- _What to do_
Wherever "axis" appears in the records below, copy the line that holds it.

- _Exercise data_
──────

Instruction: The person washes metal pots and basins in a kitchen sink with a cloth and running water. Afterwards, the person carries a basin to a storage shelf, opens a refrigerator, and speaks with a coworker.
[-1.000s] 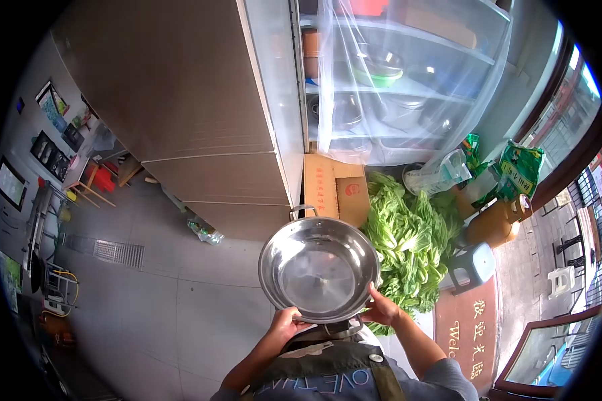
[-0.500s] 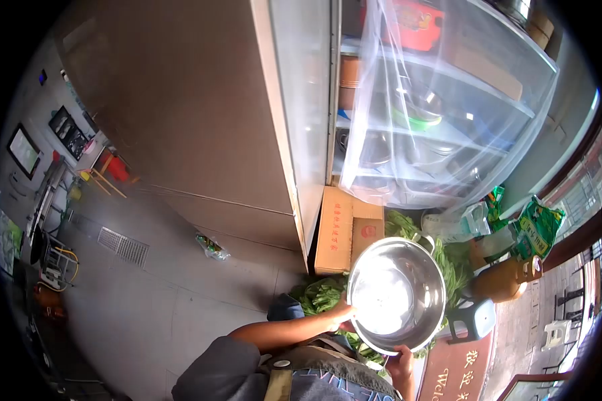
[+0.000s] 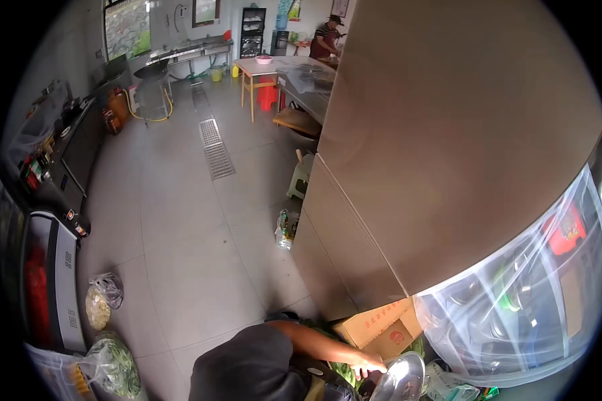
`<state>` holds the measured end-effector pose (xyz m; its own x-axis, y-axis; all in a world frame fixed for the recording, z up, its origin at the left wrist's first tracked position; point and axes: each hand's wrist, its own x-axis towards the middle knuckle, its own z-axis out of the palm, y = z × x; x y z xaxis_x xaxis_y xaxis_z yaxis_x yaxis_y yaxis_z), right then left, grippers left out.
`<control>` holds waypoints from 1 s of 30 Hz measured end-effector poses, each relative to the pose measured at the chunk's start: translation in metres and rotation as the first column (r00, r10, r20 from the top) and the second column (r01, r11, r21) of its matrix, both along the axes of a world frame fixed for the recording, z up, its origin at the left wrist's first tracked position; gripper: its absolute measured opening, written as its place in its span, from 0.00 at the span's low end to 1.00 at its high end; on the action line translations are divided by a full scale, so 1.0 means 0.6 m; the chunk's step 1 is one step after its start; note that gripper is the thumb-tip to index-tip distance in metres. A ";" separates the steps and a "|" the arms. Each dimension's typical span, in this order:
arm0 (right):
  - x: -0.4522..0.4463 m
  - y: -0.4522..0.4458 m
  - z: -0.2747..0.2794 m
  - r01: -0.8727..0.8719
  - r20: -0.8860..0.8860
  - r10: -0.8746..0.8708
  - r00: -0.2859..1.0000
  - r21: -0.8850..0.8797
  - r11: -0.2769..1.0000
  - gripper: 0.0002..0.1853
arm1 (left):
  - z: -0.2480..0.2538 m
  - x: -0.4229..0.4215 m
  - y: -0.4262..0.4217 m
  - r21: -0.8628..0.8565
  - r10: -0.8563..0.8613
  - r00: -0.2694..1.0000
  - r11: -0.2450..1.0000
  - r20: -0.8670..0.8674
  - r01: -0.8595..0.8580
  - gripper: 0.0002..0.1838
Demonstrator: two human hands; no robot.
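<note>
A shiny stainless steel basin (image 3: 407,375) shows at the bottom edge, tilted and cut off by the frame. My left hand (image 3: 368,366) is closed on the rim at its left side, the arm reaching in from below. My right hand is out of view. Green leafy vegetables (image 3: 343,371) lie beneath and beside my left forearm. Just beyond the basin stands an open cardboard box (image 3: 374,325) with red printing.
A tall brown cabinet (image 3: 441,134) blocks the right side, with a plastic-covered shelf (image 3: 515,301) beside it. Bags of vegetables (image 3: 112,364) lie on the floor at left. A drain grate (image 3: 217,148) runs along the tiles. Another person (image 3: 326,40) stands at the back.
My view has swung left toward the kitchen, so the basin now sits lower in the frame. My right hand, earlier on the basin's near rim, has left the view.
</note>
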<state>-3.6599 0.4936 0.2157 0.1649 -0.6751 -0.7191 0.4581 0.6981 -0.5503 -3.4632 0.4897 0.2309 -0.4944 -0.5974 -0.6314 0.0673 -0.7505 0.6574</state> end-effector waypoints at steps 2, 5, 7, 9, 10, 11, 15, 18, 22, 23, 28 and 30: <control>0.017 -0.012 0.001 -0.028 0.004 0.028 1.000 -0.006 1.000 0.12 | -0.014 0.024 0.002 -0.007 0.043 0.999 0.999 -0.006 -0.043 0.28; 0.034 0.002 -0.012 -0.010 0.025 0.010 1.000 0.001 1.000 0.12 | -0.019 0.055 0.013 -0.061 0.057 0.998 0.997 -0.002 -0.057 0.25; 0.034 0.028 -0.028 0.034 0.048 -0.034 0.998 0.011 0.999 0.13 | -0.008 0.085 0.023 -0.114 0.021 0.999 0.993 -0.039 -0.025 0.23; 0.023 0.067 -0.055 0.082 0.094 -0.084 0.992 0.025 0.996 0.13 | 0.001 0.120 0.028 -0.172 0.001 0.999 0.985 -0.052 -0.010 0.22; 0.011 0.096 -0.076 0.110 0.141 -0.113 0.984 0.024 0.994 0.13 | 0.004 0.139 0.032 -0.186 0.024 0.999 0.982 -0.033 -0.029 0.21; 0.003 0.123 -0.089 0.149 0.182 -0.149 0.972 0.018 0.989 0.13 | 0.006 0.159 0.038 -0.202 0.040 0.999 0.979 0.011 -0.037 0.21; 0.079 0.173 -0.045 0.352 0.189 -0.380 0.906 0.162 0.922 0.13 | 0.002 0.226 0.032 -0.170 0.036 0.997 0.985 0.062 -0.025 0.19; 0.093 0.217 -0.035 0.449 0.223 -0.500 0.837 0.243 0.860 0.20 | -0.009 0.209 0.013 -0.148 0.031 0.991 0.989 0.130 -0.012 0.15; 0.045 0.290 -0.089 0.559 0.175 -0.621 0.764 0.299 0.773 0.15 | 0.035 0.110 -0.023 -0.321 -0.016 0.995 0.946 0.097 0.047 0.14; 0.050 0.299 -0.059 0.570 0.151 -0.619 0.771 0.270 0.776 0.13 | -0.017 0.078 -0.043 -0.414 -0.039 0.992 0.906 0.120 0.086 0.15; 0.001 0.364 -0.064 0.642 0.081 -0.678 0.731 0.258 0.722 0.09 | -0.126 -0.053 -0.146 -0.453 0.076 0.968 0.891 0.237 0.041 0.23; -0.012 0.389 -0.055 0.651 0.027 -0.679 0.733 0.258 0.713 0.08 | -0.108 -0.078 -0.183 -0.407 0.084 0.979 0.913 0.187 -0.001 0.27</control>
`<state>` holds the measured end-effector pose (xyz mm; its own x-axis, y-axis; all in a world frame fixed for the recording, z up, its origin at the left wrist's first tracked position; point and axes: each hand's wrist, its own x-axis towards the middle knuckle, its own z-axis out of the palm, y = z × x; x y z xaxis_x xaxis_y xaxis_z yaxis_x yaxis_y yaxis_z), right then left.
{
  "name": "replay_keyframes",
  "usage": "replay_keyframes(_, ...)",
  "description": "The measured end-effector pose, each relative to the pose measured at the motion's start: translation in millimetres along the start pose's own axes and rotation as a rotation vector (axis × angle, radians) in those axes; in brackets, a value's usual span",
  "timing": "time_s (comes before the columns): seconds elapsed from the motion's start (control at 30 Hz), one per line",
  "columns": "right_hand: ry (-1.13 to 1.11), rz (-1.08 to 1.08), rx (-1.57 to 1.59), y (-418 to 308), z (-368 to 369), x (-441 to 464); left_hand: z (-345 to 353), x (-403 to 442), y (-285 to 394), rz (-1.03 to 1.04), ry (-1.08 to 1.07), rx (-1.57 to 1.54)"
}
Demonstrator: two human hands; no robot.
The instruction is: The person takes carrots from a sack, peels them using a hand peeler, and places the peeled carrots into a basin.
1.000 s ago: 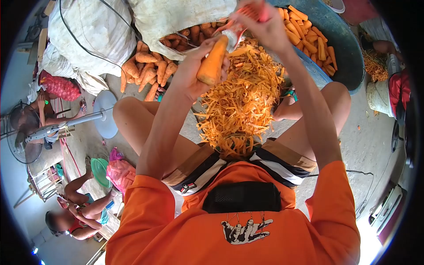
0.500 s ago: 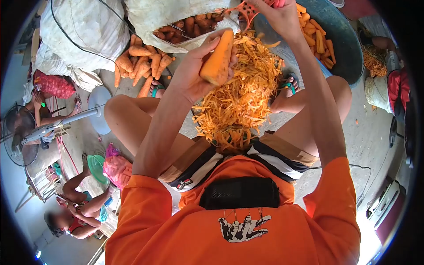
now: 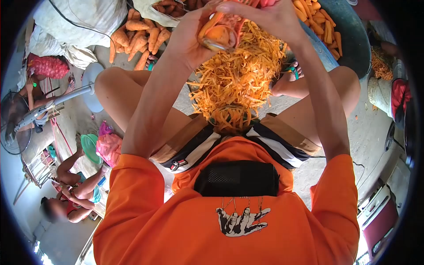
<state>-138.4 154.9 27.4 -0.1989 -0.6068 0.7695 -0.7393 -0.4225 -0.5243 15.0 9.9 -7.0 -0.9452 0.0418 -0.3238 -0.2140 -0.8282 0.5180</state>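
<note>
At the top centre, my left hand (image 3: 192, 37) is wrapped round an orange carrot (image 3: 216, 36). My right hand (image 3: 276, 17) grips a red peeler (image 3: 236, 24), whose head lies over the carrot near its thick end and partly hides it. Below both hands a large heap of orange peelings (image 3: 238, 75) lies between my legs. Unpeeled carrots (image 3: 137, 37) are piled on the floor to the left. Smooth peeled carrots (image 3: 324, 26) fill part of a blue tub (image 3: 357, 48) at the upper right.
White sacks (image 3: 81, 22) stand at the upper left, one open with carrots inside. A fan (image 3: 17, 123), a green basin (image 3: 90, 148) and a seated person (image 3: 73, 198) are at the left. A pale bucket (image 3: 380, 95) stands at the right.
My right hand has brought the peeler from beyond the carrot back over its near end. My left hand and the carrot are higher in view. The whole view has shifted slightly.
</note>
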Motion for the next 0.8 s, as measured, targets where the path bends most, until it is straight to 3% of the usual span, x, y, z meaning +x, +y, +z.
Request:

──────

- _Answer area_
`<state>` holds the measured end-effector pose (xyz m; its own x-axis, y-axis; all in a world frame fixed for the recording, z up, its origin at the left wrist's first tracked position; point and axes: each hand's wrist, its own x-axis towards the middle knuckle, its own z-axis out of the palm, y = z × x; x y z xaxis_x xaxis_y xaxis_z yaxis_x yaxis_y yaxis_z), right then left, grippers left out.
`<state>` holds the measured end-effector pose (xyz mm; its own x-axis, y-axis; all in a world frame fixed for the recording, z up, its origin at the left wrist's first tracked position; point and axes: each hand's wrist, its own x-axis towards the middle knuckle, its own z-axis out of the palm, y = z × x; x y z xaxis_x xaxis_y xaxis_z yaxis_x yaxis_y yaxis_z), right then left.
  "description": "The measured end-effector pose, each relative to the pose measured at the motion's start: translation in millimetres along the start pose's own axes and rotation as a rotation vector (axis × angle, radians) in those axes; in brackets, a value's usual span",

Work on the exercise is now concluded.